Reforma Tributária e Sociedade Civil: o que está em jogo e por que precisamos estar atentas
LegislaçãoPor Kika Saez
No dia 19 de março de 2025, o Conselho Nacional de Fomento e Colaboração com as Organizações da Sociedade Civil (CONFOCO) recebeu, em sua reunião ordinária, a presença do Secretário Extraordinário da Reforma Tributária, Bernard Appy, responsável por coordenar as mudanças no sistema de arrecadação de tributos sobre o consumo no país.
A apresentação trouxe os principais eixos da Reforma Tributária sobre o Consumo, instituída pela Emenda Constitucional 132/2023 e atualmente em processo de regulamentação. A proposta prevê a substituição de diversos tributos (como PIS, Cofins, ICMS, ISS, IPI e IOF-Seguros) por dois novos impostos: um federal (CBS) e outro subnacional (IBS, voltado para estados e municípios). Também será criado um Imposto Seletivo, com a função de desincentivar o consumo de produtos prejudiciais à saúde ou ao meio ambiente.
O que está garantido – e o que precisa ser garantido
Apesar de não serem protagonistas da reforma, as organizações da sociedade civil (OSCs) também serão afetadas pelas mudanças – e, por isso, precisamos participar ativamente da discussão sobre sua regulamentação.
Entre os pontos positivos apresentados na reunião:
– Isenção do ITCMD para doações: A reforma reforça que doações feitas a entidades sem fins lucrativos de relevância pública e social não pagarão ITCMD, imposto estadual sobre heranças e doações, conforme regulamentação em curso no PLP 108/2024.
– Não incidência de tributos sobre parcerias com o poder público: Os recursos transferidos via termos de fomento, termos de colaboração, convênios e instrumentos similares não serão tributados pelos novos impostos sobre consumo.
– Imunidades constitucionais mantidas e ampliadas: Foram mantidas as imunidades fiscais previstas para instituições religiosas, de assistência social e de educação sem fins lucrativos – com ampliação específica para entidades religiosas em suas atividades beneficentes.
Esses são avanços importantes, mas outros pontos ainda precisam ser analisados e debatidos, diante da complexidade do campo da sociedade civil.
Pontos de atenção: o que ainda não está resolvido
Um grupo de trabalho do CONFOCO apontou diversos temas que permanecem sem solução clara no novo arranjo tributário. Entre eles, destacam-se:
– A necessidade de segurança jurídica para atividades típicas das OSCs, como bazares, campanhas de arrecadação e outras ações de sustentabilidade;
– A fragilidade do tratamento aos fundos patrimoniais, que, apesar de reconhecidos em lei, foram impactados por vetos que ameaçam sua efetividade;
– A indefinição sobre os programas de cidadania fiscal, que poderiam permitir a destinação voluntária de parte da arrecadação a causas públicas, por meio das OSCs;
– E um ponto crítico: o fim das possibilidades de uso de leis de incentivo fiscal municipais e estaduais, o que pode provocar uma retração severa nos recursos disponíveis para iniciativas culturais, esportivas, sociais e ambientais financiadas via dedução tributária nesses âmbitos.

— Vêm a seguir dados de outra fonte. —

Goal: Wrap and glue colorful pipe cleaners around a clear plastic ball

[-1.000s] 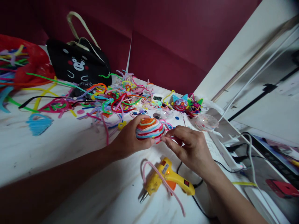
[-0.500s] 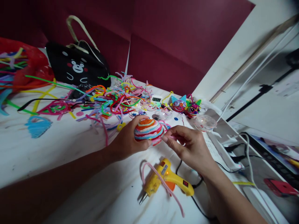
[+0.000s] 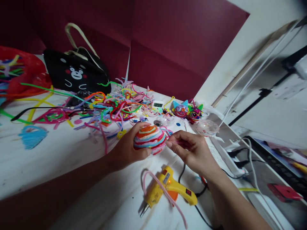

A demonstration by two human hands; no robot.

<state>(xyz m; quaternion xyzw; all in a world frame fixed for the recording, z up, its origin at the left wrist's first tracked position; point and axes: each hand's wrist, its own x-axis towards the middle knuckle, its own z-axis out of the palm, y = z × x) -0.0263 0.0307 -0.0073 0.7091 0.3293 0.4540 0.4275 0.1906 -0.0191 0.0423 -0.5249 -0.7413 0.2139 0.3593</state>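
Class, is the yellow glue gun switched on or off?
The glue gun looks on: a small orange light glows on its body.

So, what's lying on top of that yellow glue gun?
A pink fuzzy strip lies across the glue gun, both ends reaching past it. The part directly beneath the strip is covered, and so is the table under the gun.

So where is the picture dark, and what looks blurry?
Head view: the left forearm is very dark, and a soft shadow lies beside the tip of the glue gun; also head view: the red object at right looks blurred, the striped dome clearer.
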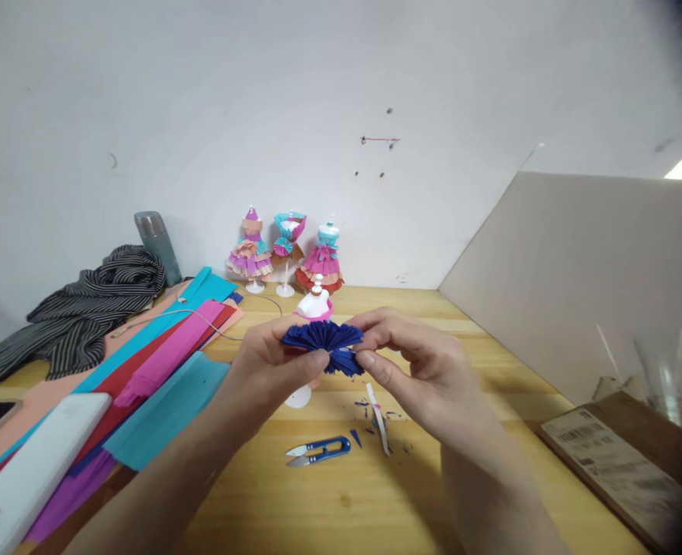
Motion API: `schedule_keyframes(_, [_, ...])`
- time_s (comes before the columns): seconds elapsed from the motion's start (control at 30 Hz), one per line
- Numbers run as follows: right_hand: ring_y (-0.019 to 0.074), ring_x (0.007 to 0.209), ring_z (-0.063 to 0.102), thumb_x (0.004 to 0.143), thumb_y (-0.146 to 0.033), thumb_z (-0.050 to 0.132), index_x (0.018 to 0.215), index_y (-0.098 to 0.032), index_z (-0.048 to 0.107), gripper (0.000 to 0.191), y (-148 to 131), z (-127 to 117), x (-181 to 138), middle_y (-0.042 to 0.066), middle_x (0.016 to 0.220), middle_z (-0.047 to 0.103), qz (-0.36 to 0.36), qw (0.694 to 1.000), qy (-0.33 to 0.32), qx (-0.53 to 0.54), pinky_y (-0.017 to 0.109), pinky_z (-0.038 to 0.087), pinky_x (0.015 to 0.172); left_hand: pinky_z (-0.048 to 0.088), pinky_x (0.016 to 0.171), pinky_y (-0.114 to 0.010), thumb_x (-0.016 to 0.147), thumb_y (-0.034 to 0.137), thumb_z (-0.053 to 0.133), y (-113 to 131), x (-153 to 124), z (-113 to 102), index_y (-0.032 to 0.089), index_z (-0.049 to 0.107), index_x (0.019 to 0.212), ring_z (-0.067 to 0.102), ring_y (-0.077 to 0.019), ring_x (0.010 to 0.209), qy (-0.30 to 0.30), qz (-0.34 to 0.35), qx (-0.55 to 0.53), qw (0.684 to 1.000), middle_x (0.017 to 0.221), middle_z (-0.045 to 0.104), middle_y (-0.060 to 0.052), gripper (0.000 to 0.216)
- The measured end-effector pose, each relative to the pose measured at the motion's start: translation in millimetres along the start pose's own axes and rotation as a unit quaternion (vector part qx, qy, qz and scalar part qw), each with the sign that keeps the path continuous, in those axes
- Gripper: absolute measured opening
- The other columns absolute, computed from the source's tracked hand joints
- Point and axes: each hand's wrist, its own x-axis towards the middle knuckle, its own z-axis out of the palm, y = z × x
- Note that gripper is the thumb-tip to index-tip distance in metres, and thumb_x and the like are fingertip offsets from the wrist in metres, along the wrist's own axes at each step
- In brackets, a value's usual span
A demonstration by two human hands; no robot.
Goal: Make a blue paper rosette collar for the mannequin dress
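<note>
Between my two hands, above the table, is a dark blue pleated paper rosette [324, 337], fanned out with ruffled edges. My left hand [280, 354] pinches its left side, thumb pressed near the centre. The fingertips of my right hand [413, 354] are closed on its right edge. Just behind the rosette stands a small white mannequin [315, 302] with a pink band; its lower part is mostly hidden. Below my hands lie blue-handled thread snips [318, 450], a white strip [378, 420] and scattered blue paper scraps [356, 438].
Three small mannequins in paper dresses [252, 250] stand by the wall. Coloured crepe paper sheets [167, 408], a white device [45, 470], a striped cloth [106, 289] and a flask [159, 247] are on the left. At the right lies a cardboard box [623, 462] beside a low partition [606, 285].
</note>
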Motion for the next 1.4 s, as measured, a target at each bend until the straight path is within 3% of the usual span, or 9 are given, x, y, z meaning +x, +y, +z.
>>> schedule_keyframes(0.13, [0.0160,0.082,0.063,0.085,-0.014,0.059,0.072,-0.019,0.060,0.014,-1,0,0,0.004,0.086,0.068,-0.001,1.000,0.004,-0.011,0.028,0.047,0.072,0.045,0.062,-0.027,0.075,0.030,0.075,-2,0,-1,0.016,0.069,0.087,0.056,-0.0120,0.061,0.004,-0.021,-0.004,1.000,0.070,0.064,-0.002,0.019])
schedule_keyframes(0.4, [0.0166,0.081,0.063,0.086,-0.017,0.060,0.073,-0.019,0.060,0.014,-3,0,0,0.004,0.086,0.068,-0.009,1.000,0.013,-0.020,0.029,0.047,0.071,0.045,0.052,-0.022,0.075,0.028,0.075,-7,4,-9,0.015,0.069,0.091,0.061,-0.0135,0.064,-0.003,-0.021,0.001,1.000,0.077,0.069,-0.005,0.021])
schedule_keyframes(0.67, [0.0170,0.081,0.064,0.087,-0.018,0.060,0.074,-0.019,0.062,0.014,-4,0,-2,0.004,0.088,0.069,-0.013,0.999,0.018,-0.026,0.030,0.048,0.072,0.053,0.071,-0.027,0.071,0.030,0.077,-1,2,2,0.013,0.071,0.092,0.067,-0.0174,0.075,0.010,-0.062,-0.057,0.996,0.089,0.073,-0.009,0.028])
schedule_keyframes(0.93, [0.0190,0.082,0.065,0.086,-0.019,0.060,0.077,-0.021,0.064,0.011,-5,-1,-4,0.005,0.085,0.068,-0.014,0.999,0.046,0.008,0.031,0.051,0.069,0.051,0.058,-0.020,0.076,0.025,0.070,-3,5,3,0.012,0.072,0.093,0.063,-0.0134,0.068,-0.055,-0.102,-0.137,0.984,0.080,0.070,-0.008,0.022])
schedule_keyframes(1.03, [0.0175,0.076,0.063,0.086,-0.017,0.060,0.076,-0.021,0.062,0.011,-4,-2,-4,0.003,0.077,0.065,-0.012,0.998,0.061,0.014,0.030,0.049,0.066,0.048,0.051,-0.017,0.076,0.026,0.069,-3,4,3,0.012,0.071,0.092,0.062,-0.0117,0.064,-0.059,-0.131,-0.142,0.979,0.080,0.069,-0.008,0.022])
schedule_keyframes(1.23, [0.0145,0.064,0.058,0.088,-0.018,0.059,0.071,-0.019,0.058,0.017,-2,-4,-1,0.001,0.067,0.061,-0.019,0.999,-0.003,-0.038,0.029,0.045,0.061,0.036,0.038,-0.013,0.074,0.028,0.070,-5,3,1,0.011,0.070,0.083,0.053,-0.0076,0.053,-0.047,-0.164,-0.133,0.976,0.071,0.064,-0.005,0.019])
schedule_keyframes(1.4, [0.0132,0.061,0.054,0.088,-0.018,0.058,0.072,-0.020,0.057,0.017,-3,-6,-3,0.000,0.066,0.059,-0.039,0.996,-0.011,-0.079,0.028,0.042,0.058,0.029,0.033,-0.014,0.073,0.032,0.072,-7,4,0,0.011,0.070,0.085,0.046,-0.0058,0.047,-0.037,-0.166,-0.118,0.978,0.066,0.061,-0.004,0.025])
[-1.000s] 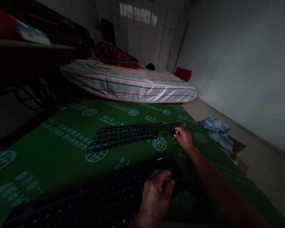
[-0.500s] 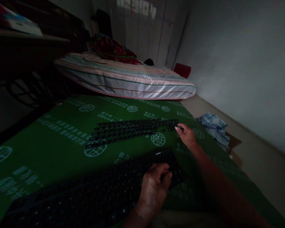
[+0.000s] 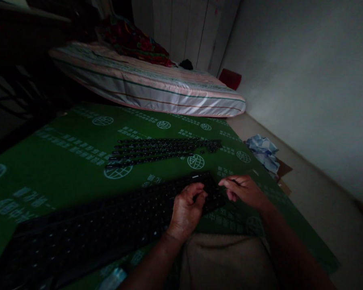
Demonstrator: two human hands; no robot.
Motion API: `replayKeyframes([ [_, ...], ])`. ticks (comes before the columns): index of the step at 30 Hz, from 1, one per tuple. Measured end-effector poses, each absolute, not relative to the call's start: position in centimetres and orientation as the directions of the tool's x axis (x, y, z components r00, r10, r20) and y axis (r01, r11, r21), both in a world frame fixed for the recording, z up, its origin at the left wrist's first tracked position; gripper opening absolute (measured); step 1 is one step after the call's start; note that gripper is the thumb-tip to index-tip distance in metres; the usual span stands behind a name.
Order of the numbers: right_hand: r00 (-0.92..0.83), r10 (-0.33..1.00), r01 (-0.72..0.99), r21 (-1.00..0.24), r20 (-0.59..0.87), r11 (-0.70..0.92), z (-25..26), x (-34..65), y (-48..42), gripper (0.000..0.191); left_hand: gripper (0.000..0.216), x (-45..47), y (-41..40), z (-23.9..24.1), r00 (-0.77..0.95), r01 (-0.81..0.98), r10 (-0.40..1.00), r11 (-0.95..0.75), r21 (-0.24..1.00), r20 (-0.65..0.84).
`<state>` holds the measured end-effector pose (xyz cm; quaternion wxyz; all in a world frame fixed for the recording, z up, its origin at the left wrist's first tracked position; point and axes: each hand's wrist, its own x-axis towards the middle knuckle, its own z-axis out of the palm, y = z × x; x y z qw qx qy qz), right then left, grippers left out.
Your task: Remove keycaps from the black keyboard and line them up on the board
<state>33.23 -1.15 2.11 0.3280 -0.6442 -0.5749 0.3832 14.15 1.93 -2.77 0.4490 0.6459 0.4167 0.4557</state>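
Note:
A long black keyboard (image 3: pixel 109 225) lies slantwise on a green table (image 3: pixel 63 181), tipped with its right end farther off. Over its right part rests my left hand (image 3: pixel 187 205), thumb and fingers curled together; whether anything is between them I cannot make out. Just beyond the right end, my right hand (image 3: pixel 242 191) is closed in a pinch, and anything within it is hidden. Farther back, black keycaps (image 3: pixel 151 154) lie in several long rows, with a looser cluster of keycaps (image 3: pixel 213 146) at their right end.
Behind the table stands a bed (image 3: pixel 157 94) with a striped cover and a red patterned cloth (image 3: pixel 136 44). Crumpled bluish material (image 3: pixel 263 151) lies on the floor at right, by a pale wall (image 3: pixel 305 80). A bluish, shiny item (image 3: pixel 115 278) shows at the near edge.
My right hand has come back from the keycap cluster to the right end of the keyboard. My left hand stays over the keyboard. The view has tilted downward a little.

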Motion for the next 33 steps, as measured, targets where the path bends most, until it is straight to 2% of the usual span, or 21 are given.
replayKeyframes([
  [5, -0.060, 0.991, 0.501, -0.863, -0.117, -0.071, 2.2, 32.4, -1.6, 0.034, 0.019, 14.3, 2.1, -2.9, 0.264, 0.109, 0.940, -0.251, 0.962, 0.215],
  [9, -0.053, 0.990, 0.544, -0.835, -0.130, -0.081, 2.1, 32.0, -1.2, 0.039, 0.019, 14.3, 2.0, -3.1, 0.278, 0.102, 0.936, -0.252, 0.962, 0.215],
  [13, -0.072, 0.990, 0.654, -0.755, -0.119, -0.043, 2.5, 31.4, -0.9, 0.041, 0.019, 14.2, 1.9, -3.2, 0.269, 0.130, 0.937, -0.265, 0.956, 0.223],
  [17, -0.076, 0.987, 0.673, -0.737, -0.140, -0.053, 2.7, 30.9, -0.6, 0.036, 0.019, 14.2, 2.0, -3.4, 0.280, 0.156, 0.931, -0.286, 0.945, 0.235],
  [23, -0.111, 0.992, 0.718, -0.696, -0.066, 0.034, 2.2, 30.1, -0.2, 0.036, 0.018, 14.3, 2.0, -3.5, 0.284, 0.174, 0.925, -0.310, 0.935, 0.254],
  [29, -0.026, 0.998, 0.675, -0.737, -0.060, -0.027, 1.3, 30.0, 0.1, 0.034, 0.018, 14.3, 2.0, -3.4, 0.297, 0.185, 0.918, -0.325, 0.927, 0.263],
  [33, 0.101, 0.991, 0.590, -0.797, -0.085, -0.129, 0.8, 29.8, 0.0, 0.024, 0.017, 14.3, 2.1, -3.5, 0.297, 0.203, 0.913, -0.346, 0.916, 0.279],
])
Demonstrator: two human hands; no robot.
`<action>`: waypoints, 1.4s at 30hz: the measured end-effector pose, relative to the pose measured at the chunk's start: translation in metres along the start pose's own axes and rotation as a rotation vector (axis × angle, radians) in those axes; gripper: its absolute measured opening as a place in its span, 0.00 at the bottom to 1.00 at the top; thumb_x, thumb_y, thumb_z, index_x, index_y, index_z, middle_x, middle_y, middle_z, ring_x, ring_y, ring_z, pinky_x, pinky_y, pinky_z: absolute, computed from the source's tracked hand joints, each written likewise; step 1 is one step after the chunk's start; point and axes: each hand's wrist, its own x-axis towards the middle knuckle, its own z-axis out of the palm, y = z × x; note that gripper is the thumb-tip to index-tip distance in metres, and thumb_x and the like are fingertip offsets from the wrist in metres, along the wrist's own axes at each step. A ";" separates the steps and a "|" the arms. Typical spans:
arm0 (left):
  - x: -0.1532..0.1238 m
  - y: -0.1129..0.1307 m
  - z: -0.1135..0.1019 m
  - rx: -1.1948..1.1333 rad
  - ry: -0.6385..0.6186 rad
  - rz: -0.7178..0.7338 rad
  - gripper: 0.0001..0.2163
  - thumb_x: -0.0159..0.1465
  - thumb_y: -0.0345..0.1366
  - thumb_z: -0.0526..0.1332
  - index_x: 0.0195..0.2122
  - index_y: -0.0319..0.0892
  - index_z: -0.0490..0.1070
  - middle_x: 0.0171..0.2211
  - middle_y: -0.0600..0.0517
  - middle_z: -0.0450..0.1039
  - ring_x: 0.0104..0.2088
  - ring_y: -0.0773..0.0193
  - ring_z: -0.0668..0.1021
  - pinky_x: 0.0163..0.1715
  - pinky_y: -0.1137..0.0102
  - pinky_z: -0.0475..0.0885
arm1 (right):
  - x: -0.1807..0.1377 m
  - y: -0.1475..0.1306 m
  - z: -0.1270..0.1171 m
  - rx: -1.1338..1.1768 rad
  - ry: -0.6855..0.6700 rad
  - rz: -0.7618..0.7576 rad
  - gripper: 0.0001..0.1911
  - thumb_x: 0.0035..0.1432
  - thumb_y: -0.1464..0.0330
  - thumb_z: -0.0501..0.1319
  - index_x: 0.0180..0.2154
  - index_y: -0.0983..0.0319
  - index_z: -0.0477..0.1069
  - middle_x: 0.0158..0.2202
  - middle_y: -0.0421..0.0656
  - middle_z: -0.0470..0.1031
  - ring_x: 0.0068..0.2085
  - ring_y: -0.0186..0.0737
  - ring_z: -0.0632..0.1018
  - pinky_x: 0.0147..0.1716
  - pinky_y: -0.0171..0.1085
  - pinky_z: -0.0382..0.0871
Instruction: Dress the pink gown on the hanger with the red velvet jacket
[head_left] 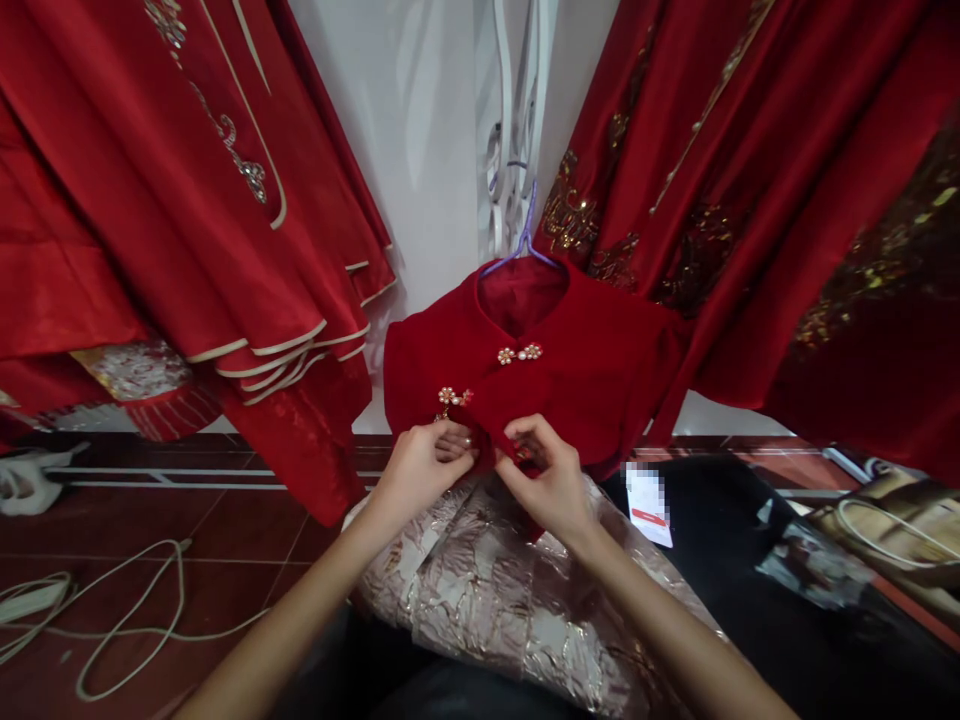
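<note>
A red velvet top (pixel 592 370) with a small stand collar hangs in front of me on a purple hanger (pixel 527 240). Near its neck a gold-and-pearl flower clasp (pixel 520 354) joins the front, and a second flower clasp (pixel 454 397) sits lower on the left. Just under that one, my left hand (pixel 431 460) is closed, pinching the red cloth at the front edge. My right hand (pixel 551 475) pinches the cloth a little to the right, thumb and forefinger curled round a fold. What lies between the fingertips is partly hidden.
Below the top lies a pale brocade cloth (pixel 517 620) with a metallic pattern. Red garments (pixel 225 200) hang left and sequinned ones (pixel 750 200) right. A white cable (pixel 176 590) loops over the tiled floor. A phone (pixel 649 510) lies on the black surface (pixel 720 560) at right.
</note>
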 end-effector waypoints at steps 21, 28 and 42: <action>0.018 -0.039 0.006 -0.175 0.018 -0.089 0.07 0.51 0.27 0.64 0.31 0.39 0.68 0.31 0.50 0.78 0.33 0.64 0.80 0.39 0.66 0.76 | 0.026 0.059 0.023 0.057 -0.211 -0.012 0.14 0.57 0.71 0.56 0.47 0.61 0.70 0.46 0.46 0.73 0.44 0.36 0.77 0.46 0.38 0.74; 0.020 -0.057 0.010 -0.131 0.090 -0.028 0.09 0.54 0.36 0.65 0.31 0.39 0.67 0.30 0.49 0.77 0.33 0.64 0.79 0.37 0.67 0.75 | 0.028 0.057 0.030 -0.031 -0.146 -0.076 0.11 0.59 0.69 0.57 0.44 0.60 0.72 0.43 0.46 0.74 0.40 0.37 0.77 0.42 0.38 0.74; 0.022 -0.058 0.007 -0.208 0.091 -0.032 0.11 0.53 0.39 0.67 0.33 0.37 0.72 0.32 0.48 0.78 0.33 0.64 0.79 0.41 0.66 0.75 | 0.029 0.066 0.030 -0.253 -0.193 -0.106 0.17 0.62 0.68 0.54 0.51 0.59 0.71 0.43 0.47 0.70 0.36 0.38 0.76 0.39 0.39 0.74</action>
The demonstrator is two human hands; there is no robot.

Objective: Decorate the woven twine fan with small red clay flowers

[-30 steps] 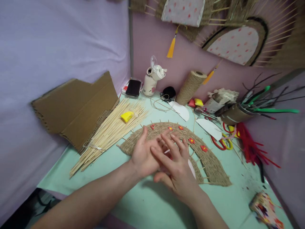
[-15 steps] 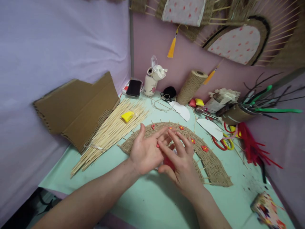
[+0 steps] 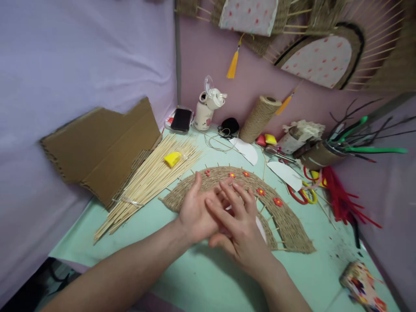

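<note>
My left hand lies palm up over the green table, fingers stretched. My right hand lies flat across its palm, fingers spread, and the two press together. A red clay lump, seen between the palms a moment ago, is hidden now. Under and beyond both hands lies a woven arch-shaped straw mat with small red clay flowers along its top.
A bundle of bamboo sticks with a yellow clay piece lies left, beside cardboard. At the back stand a cup, phone and twine spool. Scissors and red pipe cleaners lie right.
My right hand slid forward, then back across my left palm in a rolling motion. The red lump showed half a second ago and is covered again.
</note>
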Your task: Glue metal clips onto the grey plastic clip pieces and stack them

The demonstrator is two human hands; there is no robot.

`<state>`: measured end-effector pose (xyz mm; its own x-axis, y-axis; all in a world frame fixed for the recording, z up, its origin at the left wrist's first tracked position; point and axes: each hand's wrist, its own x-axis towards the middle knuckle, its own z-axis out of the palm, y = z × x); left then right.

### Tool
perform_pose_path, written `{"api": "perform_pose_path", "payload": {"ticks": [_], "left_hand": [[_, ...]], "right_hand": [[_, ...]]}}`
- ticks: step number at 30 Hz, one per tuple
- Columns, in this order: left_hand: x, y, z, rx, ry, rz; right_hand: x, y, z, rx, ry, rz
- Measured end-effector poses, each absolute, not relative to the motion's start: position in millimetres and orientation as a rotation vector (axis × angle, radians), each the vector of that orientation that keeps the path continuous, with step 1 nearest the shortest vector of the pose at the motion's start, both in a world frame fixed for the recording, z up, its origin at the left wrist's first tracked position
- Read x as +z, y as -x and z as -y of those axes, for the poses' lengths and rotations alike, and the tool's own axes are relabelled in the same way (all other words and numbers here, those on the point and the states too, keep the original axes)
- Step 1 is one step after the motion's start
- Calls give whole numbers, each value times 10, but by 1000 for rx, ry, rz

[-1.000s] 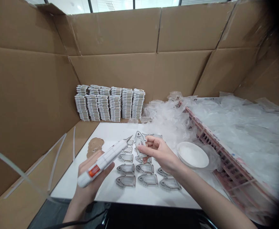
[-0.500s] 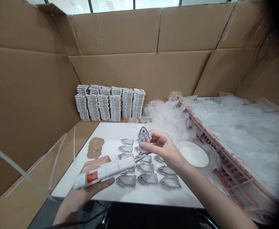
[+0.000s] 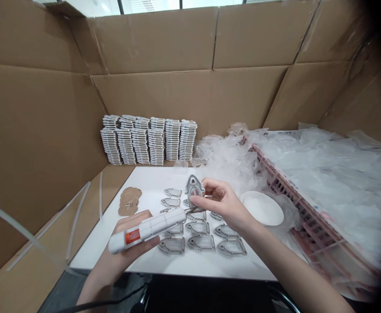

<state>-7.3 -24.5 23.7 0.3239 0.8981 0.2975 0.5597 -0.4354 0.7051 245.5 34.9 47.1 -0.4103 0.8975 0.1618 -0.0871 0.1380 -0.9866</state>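
My left hand (image 3: 130,248) is wrapped around a white glue gun (image 3: 153,228) with an orange window on its side. The gun's thin metal tip points right and meets or nearly meets the lower edge of a small grey rocket-shaped frame (image 3: 193,186). Thumb and fingers of my right hand (image 3: 221,201) pinch that frame upright above the table. Under both hands, similar grey frames (image 3: 201,243) lie in rows on the white tabletop (image 3: 138,266); the gun and my right hand hide some of them.
Stacks of white-edged pieces (image 3: 156,143) stand at the back. A white bowl (image 3: 264,208) sits right of my right hand, by a pink basket (image 3: 295,200) and heaped clear plastic pieces (image 3: 337,174). A brown patch (image 3: 130,201) lies left. Cardboard walls (image 3: 154,95) enclose the table.
The glue gun has moved right and its tip is now at the held frame's lower edge. My right hand and the frame have shifted only slightly.
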Motion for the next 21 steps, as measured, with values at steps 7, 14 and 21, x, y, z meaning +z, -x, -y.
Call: {"api": "perform_pose_path", "payload": {"ticks": [7, 14, 21], "left_hand": [[263, 52, 266, 974, -2082, -1322], [261, 53, 263, 988, -2068, -1338], [262, 45, 258, 992, -2087, -1321]], "right_hand": [[481, -2456, -345, 1394, 818, 1544], [494, -2461, -338, 1391, 822, 1542], [482, -2455, -343, 1406, 816, 1529]]}}
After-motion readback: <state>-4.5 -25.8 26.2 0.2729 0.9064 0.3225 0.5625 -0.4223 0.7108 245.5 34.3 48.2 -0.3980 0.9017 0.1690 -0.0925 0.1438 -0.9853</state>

Seguiremos atentos e mobilizados
Diante desses desafios, o secretário Bernard Appy se comprometeu com a construção de um diálogo contínuo com o CONFOCO, especialmente por meio do Grupo de Trabalho de Atos Normativos, para discutir os detalhes da regulamentação e buscar alternativas para os pontos ainda em aberto.
Esse compromisso é relevante, mas precisa ser acompanhado de mobilização ampla do campo das OSCs, articulação política nos estados e municípios, e formulação de propostas concretas.
A Reforma Tributária pode ser uma oportunidade histórica de corrigir injustiças e simplificar o sistema. Mas, para isso, ela precisa reconhecer, proteger e fortalecer quem já atua todos os dias na linha de frente da promoção do interesse público.
As organizações da sociedade civil não podem ser tratadas como empresas, nem deixadas à margem do novo sistema tributário. É fundamental que seus papéis, especificidades e contribuições ao interesse público sejam plenamente reconhecidos e considerados.
O CONFOCO segue como um espaço legítimo de diálogo e construção coletiva, e será, nos próximos meses, um canal estratégico para garantir que a voz da sociedade civil esteja presente e influencie de forma qualificada a implementação do novo modelo tributário brasileiro.
*A opinião dos colunistas não reflete, necessariamente, a opinião do Observatório do Terceiro Setor
Sobre a autora: Kika Saez é diretora executiva do Instituto A, membro do comitê coordenador do Movimento por uma Cultura de Doação, cofundadora da Plataforma Conjunta e coapresentadora do Programa Perspectiva do Observatório do Terceiro Setor.